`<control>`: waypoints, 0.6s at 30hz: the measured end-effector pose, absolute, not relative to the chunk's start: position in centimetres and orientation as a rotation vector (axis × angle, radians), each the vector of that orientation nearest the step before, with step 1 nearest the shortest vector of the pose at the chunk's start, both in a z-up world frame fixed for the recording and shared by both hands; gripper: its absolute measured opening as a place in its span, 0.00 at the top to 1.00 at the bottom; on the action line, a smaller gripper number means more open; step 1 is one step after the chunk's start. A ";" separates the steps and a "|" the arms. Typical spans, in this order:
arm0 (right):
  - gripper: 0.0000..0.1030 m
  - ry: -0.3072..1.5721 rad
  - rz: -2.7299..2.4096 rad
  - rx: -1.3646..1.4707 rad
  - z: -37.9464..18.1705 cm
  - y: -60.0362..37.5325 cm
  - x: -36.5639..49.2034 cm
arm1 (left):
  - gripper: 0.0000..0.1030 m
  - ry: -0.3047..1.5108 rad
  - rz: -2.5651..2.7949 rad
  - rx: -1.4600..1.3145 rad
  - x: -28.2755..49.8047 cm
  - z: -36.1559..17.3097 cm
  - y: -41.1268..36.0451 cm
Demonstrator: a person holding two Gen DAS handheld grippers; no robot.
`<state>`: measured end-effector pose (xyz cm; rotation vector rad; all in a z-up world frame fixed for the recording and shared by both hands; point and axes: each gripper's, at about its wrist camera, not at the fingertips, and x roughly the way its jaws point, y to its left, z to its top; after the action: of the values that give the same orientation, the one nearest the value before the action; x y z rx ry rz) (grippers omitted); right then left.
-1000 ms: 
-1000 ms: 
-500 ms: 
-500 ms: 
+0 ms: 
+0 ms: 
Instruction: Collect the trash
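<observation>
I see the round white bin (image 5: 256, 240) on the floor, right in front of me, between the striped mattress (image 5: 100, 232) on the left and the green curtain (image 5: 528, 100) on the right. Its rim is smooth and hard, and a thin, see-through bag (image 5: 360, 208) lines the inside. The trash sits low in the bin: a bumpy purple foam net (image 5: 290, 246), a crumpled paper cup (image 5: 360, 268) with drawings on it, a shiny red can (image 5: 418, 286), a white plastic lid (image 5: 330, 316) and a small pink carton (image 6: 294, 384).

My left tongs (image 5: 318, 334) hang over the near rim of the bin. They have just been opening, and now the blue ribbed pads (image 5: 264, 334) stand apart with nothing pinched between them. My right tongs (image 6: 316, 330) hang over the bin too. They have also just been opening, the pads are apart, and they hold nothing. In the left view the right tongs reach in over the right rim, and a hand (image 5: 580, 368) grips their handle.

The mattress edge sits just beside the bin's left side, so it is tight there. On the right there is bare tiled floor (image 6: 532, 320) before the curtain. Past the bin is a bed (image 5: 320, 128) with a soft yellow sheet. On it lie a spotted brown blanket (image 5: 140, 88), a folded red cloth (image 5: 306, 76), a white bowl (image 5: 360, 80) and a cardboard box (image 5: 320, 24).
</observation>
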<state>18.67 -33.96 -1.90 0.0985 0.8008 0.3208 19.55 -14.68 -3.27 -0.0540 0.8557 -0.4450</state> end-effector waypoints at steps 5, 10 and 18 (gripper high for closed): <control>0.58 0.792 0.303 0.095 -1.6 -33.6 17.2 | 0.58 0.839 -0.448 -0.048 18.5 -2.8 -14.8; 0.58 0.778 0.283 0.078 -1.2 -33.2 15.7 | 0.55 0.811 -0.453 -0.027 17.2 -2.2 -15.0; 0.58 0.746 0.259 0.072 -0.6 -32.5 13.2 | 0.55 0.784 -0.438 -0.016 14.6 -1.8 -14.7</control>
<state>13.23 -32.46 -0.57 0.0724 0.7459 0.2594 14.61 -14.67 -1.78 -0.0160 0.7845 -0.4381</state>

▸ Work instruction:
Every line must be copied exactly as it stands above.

▸ Result below:
`<control>`: waypoints, 0.6s at 30hz: the measured end-effector pose, absolute, not relative to the chunk's start: position in centimetres and orientation as a rotation vector (axis × angle, radians), each the vector of that orientation nearest the step before, with step 1 nearest the shortest vector of the pose at the chunk's start, both in a z-up world frame fixed for the recording and shared by both hands; gripper: its absolute measured opening as a place in its span, 0.00 at the top to 1.00 at the bottom; on the action line, a smaller gripper number means more open; step 1 is one step after the chunk's start. A ";" separates the steps and a "|" the arms. Typical spans, in this order:
arm0 (right):
  - gripper: 0.0000..0.1030 m
  - ry: -0.3072..1.5721 rad
  - rz: -2.7299..2.4096 rad
  - rx: -1.3646..1.4707 rad
  - z: -37.9464..18.1705 cm
  - y: -60.0362..37.5325 cm
  - x: -36.5639..49.2034 cm
arm1 (left):
  - gripper: 0.0000..0.1030 m
  - ry: -0.3047..1.5108 rad
  - rz: -2.5651..2.7949 rad
  - rx: -1.4600..1.3145 rad
  - x: -28.2755..49.8047 cm
  - z: -36.1559..17.3097 cm
  - y: -41.1268..36.0451 cm
Demonstrator: a person holding two Gen DAS handheld grippers; no robot.
`<state>`: measured end-effector pose (xyz cm; rotation vector rad; all in a z-up world frame fixed for the recording and shared by both hands; point and axes: each gripper's, at about its wrist camera, not at the fingertips, and x roughly the way its jaws point, y to its left, z to its top; after the action: of the values that give the same orientation, the one nearest the value before the action; x y z rx ry rz) (grippers omitted); right then left.
-1000 ms: 
-1000 ms: 
-500 ms: 
-500 ms: 
+0 ms: 
+0 ms: 
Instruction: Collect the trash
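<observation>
I see the round white bin (image 5: 256, 240) on the floor, right in front of me, between the striped mattress (image 5: 100, 232) on the left and the green curtain (image 5: 528, 100) on the right. Its rim is smooth and hard, and a thin, see-through bag (image 5: 360, 208) lines the inside. The trash sits low in the bin: a bumpy purple foam net (image 5: 290, 246), a crumpled paper cup (image 5: 360, 268) with drawings on it, a shiny red can (image 5: 418, 286), a white plastic lid (image 5: 330, 316) and a small pink carton (image 6: 294, 384).

My left tongs (image 5: 318, 334) hang over the near rim of the bin. They have just been opening, and now the blue ribbed pads (image 5: 264, 334) stand apart with nothing pinched between them. My right tongs (image 6: 316, 330) hang over the bin too. They have also just been opening, the pads are apart, and they hold nothing. In the left view the right tongs reach in over the right rim, and a hand (image 5: 580, 368) grips their handle.

The mattress edge sits just beside the bin's left side, so it is tight there. On the right there is bare tiled floor (image 6: 532, 320) before the curtain. Past the bin is a bed (image 5: 320, 128) with a soft yellow sheet. On it lie a spotted brown blanket (image 5: 140, 88), a folded red cloth (image 5: 306, 76), a white bowl (image 5: 360, 80) and a cardboard box (image 5: 320, 24).
</observation>
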<state>18.67 -33.96 -1.90 0.0985 0.8008 0.3208 19.55 -14.68 -3.27 -0.0540 0.8557 -0.4450</state> end-effector waypoints at steps 5, 10 and 18 (gripper high for closed): <control>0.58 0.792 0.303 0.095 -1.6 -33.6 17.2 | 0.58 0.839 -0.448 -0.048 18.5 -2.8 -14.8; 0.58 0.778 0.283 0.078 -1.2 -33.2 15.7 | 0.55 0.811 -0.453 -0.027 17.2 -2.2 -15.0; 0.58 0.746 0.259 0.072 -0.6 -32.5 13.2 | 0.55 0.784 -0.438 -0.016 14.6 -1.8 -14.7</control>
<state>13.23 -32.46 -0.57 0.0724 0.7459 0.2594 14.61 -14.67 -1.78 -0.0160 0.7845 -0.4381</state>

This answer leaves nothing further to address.